■ YOUR TASK ■
Print every line below exactly. Skip the pictures.

(SUPPLIED MATERIAL Opens)

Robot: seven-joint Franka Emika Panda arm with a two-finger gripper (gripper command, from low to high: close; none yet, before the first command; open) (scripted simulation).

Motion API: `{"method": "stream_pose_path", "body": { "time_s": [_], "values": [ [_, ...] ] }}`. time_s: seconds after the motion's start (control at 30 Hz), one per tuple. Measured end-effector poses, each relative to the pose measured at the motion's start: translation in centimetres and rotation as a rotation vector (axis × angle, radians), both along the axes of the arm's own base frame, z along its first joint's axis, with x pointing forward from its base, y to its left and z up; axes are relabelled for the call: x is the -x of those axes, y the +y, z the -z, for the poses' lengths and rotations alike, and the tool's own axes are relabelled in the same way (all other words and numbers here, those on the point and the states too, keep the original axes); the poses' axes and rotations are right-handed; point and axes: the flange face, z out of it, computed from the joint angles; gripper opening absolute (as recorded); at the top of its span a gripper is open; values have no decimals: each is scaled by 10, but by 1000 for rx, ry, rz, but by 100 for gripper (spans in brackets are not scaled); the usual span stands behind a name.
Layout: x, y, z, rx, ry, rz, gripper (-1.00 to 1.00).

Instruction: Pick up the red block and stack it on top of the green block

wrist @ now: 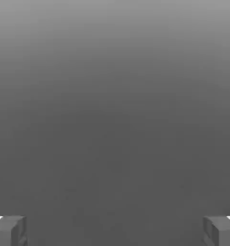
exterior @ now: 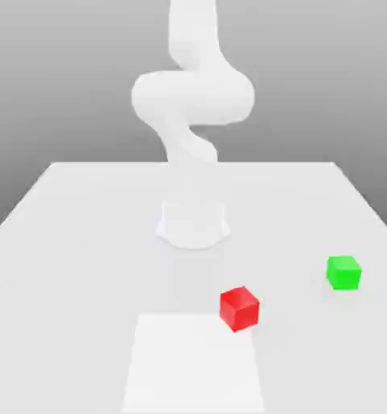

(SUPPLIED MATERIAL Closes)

■ RESPONSE TO THE EXERCISE ■
Robot: seven-joint Franka Emika Panda arm with a two-finger gripper (gripper command, from low to high: close; none yet, before the first command; open) (scripted simulation).

Motion API: `{"method": "stream_pose_path", "body": { "time_s": [_], "values": [ [_, ...] ] }}`. time_s: seconds after the motion's start (control at 30 Hz), one per tuple. Measured end-effector poses, each relative to the pose measured at the motion's start: translation in centimetres and rotation as a rotation vector (axis × angle, radians), both along the axes of the arm's own base frame, z along its first joint's axis, with x pointing forward from its base, y to its left and z up; axes are relabelled for the call: x is the -x of those axes, y the +y, z the -z, for the poses' lengths and rotations alike, and the tool's own axes are relabelled in the same way (all other words and numbers here, those on the point and the states too, keep the original axes); the poses' axes and rotations are right-handed; point and axes: the flange face, z out of it, computed from the joint angles; gripper opening absolute (as recorded); at the top of its span a gripper is open; values have no decimals: each is scaled by 10, but by 1000 for rx, ry, rz, but by 100 for gripper (spans in brackets are not scaled); the usual span stands behind a name.
Layout: x, y, z, rx, ry, rz, gripper (-1.00 to 1.00).

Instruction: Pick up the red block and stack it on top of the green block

wrist @ now: 
exterior @ now: 

Nothing further is needed to complete the exercise.